Cosy jumpers, crisp night skies and dramatic landscapes — winter certainly has its moments, but the shorter days and lack of sunshine can take a toll on our moods.
Around 3% of people in the UK are affected by the winter blues to some extent. If you struggle to keep on an even keel in the darker months, we’ve come up with five ways to improve your mood. From mindfulness exercises to ensuring you get enough natural light, here are the best mood boosters to try this winter.
Let the light in
Mood and energy are closely interlinked. If we lack the energy to get things done, it can impact negatively on our mood. Likewise, a low state of mind means we feel less motivated to do things.
Underpinning both mood and energy is light. Natural light curbs the production of melatonin and regulates our sleep/wake cycle.
There is also evidence to suggest that sunlight stimulates the production of serotonin (our bodies’ ‘happy’ hormone). Not only that, but sunlight is our main source of energy and mood-boosting vitamin D. So, it’s no wonder we feel so emotionally and physically depleted in the darker months.
To help boost both your mood and energy, get out in natural daylight as much as possible, whether that’s a morning walk or lunch in the park. When working, position yourself as near to the windows as possible and open your curtains and blinds fully. Make sure your windows are clean and aren’t obscured by plants.
The right kind of artificial light can also be beneficial. Consider buying a light alarm clock which will help you wake up feeling brighter. Or try working in front of a light box.
When we’re feeling low, we’re more likely to neglect our health or indulge in unhealthy habits.
In addition, stress and anxiety can weaken our body’s immune systems, making us more susceptible to illness. Periodontal disease, for instance, has a direct link to stress.
Mindfulness activities such as meditation, doing jigsaws or colouring in can help to reduce stress by making you focus solely on the moment and not your whirring thoughts.
Meanwhile, make a promise to take good care of your health. Eat healthily and cut down on alcohol. Arrange a flu jab and your Covid booster if you’re eligible. If your gum health is suffering, making an appointment for gum disease treatment is the first step to getting you back on track.
Write a to-do list
Christmas deadlines, present-buying, social engagements — life is demanding at the best of times, but the festive period can make even the most organised people feel like they’re going to snap.
If the hectic nature of daily life is causing you stress or anxiety, try creating a daily or weekly to-do list.
Writing tasks down not only helps put a seemingly endless list of things in your head into perspective, but the very act of ticking them off your to-do list is an instant mood booster. Knowing you have achieved something, no matter how small, can work wonders for your mental health.
Celebrate the good things about winter
Of all the ways to improve your mood, it seems obvious that doing things you enjoy will have the biggest impact. However, so many of us forget to make time for ourselves, especially during the Christmas period.
Making time to enjoy the good things about winter will hopefully help you feel less dread about the change in season in years to come.
It could be finding the perfect pair of fluffy slippers, a takeaway coffee on a wintery walk, listening to your favourite music in a comfy chair or board games with the family on a gloomy afternoon. Focusing on pleasure can help you establish more positive associations with winter, not to mention the instant mood-booster effect that doing something fun can have.
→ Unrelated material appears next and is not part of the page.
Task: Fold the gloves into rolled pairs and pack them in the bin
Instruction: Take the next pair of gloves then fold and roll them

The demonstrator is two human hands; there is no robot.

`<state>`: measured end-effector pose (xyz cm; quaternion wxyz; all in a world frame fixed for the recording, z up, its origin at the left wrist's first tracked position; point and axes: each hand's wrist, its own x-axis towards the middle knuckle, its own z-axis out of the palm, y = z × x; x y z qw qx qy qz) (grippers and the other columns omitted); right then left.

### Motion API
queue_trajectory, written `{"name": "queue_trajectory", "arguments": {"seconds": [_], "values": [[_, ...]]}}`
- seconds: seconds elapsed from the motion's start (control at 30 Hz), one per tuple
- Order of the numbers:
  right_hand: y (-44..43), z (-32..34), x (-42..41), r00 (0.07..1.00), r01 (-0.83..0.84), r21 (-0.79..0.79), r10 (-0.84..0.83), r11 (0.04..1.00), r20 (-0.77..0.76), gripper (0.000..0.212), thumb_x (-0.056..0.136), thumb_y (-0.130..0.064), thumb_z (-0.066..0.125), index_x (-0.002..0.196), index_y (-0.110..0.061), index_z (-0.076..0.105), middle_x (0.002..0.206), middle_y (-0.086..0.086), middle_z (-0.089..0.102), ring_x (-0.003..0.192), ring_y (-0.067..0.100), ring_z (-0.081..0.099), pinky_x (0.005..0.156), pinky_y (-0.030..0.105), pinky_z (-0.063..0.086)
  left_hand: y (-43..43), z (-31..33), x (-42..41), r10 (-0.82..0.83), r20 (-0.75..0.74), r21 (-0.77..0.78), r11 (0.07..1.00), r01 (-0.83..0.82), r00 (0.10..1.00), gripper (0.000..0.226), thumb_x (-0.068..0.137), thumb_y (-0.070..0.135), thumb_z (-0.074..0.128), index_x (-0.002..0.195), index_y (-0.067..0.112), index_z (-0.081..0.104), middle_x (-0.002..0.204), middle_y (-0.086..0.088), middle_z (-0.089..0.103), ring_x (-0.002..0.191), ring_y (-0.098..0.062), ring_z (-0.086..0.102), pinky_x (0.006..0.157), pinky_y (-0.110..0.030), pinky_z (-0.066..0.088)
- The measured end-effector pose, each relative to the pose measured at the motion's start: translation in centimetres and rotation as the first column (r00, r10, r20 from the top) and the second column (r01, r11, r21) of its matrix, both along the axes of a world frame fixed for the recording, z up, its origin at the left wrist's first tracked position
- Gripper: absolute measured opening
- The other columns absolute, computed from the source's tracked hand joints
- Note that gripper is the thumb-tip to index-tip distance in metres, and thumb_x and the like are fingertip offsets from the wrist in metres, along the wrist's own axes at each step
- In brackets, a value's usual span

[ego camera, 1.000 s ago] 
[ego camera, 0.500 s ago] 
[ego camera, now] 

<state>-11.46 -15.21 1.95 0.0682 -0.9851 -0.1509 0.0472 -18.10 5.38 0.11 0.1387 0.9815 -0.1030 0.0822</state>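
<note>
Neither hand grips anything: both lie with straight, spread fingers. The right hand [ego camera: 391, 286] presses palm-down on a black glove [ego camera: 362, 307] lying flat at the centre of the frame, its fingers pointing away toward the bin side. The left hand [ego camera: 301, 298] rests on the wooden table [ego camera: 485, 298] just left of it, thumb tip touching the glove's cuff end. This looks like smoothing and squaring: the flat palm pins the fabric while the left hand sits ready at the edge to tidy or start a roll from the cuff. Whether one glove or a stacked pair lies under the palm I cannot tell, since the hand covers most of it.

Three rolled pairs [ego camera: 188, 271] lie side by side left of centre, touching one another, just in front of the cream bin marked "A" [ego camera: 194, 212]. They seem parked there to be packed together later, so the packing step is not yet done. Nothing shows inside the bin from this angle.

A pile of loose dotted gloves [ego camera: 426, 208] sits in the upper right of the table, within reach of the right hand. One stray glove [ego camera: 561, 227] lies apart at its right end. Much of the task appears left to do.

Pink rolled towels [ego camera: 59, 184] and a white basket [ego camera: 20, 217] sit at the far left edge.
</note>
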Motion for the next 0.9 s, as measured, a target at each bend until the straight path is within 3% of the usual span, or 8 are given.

We all know that exercise makes us feel good. It’s a stress reliever, it relaxes us and produces feel-good chemicals. In fact, exercise is one of the best mood boosters you can do, and is especially important in winter, when a lot of us tend to feel down.
The problem, of course in winter, is that it's a lot more tempting to hunker down at home.
Don’t let the dark or cold weather give you a convenient excuse. A warm jacket and running gloves can make a chilly winter’s night much less intimidating. Or switch to the treadmill or do lengths at the pool.
If motivation is an issue for you, rope some friends in so you can encourage each other. Whether that’s trying a new yoga class, a brisk walk round the park or a game of five-a-side, your mental health will thank you for it.
We hope you’ve found our five ways to improve mood helpful. What tricks do you use to boost your mood in the winter?